Au-delà de ce constat, la lumière bleue HEV intense expose à des conséquences plus ou moins graves : perte de sensibilité aux contrastes, éblouissement et, avec le temps, formation d’une cataracte et/ou accélération de la DMLA (Dégénérescence Maculaire Liée à l’Age) pour les sujets porteurs.
L’utilisation de luminaires à LED en lumière froide – c’est-à-dire à une température de couleur supérieure à 5 000 K – représente donc un risque. A cette couleur de lumière, le spectre de la LED présente en effet une très forte pointe de bleu HEV. Le sujet est plus ou moins critique selon la puissance et la brillance du luminaire (scialytique ou plafonnier).

Les effets bénéfiques
Les cyans et les turquoises (longueur d’ondes entre 450 et 550 µm) commandent notre horloge interne et gèrent les sécrétions hormonales. Les jaunes et les rouges influent principalement sur notre synchronisation avec la durée du jour. La quantité d’éclairement joue sur notre tonicité : si en plein midi par beau temps nous sommes en forme et réveillés, un après-midi de brouillard nous déprime et nous fatigue. C’est la raison pour laquelle l’augmentation d’un éclairement artificiel présentant une répartition spectrale proche de la lumière du jour, permet de pratiquer la « luminothérapie » dont l’objectif (non médical) est de restaurer un état dynamique aux périodes où nous sommes privés de lumière naturelle du jour (fig. 6).

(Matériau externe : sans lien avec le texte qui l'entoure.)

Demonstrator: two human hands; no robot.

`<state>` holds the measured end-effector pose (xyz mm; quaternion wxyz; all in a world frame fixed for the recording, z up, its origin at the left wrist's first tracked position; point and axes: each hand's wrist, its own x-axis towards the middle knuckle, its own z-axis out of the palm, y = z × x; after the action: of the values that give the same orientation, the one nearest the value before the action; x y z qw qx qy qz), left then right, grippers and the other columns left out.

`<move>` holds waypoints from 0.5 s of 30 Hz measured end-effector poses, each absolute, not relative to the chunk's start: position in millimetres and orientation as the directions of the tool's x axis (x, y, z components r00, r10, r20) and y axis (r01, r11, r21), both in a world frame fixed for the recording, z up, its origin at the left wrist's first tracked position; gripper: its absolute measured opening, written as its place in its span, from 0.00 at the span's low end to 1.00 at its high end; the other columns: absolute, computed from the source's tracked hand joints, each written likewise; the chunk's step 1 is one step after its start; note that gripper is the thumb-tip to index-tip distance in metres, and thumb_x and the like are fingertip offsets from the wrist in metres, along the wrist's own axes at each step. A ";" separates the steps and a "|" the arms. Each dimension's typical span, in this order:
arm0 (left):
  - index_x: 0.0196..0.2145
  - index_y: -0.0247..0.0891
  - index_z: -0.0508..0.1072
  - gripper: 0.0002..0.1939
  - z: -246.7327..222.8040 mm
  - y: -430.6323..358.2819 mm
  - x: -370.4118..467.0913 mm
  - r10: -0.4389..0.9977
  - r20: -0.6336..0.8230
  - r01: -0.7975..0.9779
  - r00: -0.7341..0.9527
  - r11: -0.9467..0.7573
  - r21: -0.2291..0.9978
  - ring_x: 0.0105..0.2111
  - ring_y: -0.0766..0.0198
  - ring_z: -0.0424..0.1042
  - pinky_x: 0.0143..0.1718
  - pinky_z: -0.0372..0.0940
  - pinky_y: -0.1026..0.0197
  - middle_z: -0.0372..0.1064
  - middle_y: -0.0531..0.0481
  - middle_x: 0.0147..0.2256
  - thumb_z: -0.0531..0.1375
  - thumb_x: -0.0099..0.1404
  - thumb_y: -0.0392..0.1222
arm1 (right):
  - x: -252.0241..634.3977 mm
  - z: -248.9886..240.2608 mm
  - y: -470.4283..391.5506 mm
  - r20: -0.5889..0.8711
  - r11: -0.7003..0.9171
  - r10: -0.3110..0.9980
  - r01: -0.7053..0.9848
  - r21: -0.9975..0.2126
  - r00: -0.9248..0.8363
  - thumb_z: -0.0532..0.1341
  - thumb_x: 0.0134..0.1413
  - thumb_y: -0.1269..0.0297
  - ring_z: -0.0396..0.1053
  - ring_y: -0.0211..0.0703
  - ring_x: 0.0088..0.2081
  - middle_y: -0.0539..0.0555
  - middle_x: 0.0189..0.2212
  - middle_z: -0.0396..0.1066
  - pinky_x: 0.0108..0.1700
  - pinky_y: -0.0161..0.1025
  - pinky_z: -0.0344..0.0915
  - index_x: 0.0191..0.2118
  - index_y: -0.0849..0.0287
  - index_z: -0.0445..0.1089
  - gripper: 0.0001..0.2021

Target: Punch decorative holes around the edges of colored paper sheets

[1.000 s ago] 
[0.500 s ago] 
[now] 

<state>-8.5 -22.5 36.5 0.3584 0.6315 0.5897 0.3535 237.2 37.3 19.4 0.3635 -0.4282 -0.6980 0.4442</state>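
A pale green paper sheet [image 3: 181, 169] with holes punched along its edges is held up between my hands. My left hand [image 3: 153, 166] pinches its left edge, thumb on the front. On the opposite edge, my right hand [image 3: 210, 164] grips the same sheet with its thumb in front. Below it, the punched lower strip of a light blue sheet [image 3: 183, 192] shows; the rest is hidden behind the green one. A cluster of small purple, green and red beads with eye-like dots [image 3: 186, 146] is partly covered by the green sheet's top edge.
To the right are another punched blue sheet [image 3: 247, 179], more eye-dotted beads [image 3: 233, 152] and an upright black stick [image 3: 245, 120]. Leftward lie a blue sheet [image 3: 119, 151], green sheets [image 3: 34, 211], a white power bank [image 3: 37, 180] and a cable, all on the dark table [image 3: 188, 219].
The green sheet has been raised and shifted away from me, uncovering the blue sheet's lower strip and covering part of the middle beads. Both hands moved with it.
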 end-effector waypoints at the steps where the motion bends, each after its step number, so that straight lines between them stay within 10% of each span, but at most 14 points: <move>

Les LED en cabinet dentaire ?

Les LED sont destinées à remplacer dans les années, voire les mois à venir, toutes les sources de lumière existantes. Les ampoules à filament ont déjà disparu. Les halogènes seront interdits sous vingt-quatre mois et les tubes fluorescents d’ici à quatre ans.
Pour les salles d’attente, les zones d’accueil et de circulation, et l’espace stérilisation, les luminaires LED, à des températures de couleur chaudes et neutres (2 700 à 4 000 K) (fig. 7) sont parfaitement sûrs, à la condition expresse de n’utiliser que des luminaires de qualité qui suppriment l’éblouissement et soustraient la vision de la LED aux yeux des utilisateurs.



A ces températures de couleur, il n’y a pas de pointe de bleu, donc pas de toxicité de la lumière.
En revanche, les LED à lumière froide (6 500 K) (fig. 8) ne remplissent aucun des critères de sécurité et de confort. Leur spectre présente une forte pointe de bleu toxique. Ce bleu active parallèlement la photopolymérisation des composites.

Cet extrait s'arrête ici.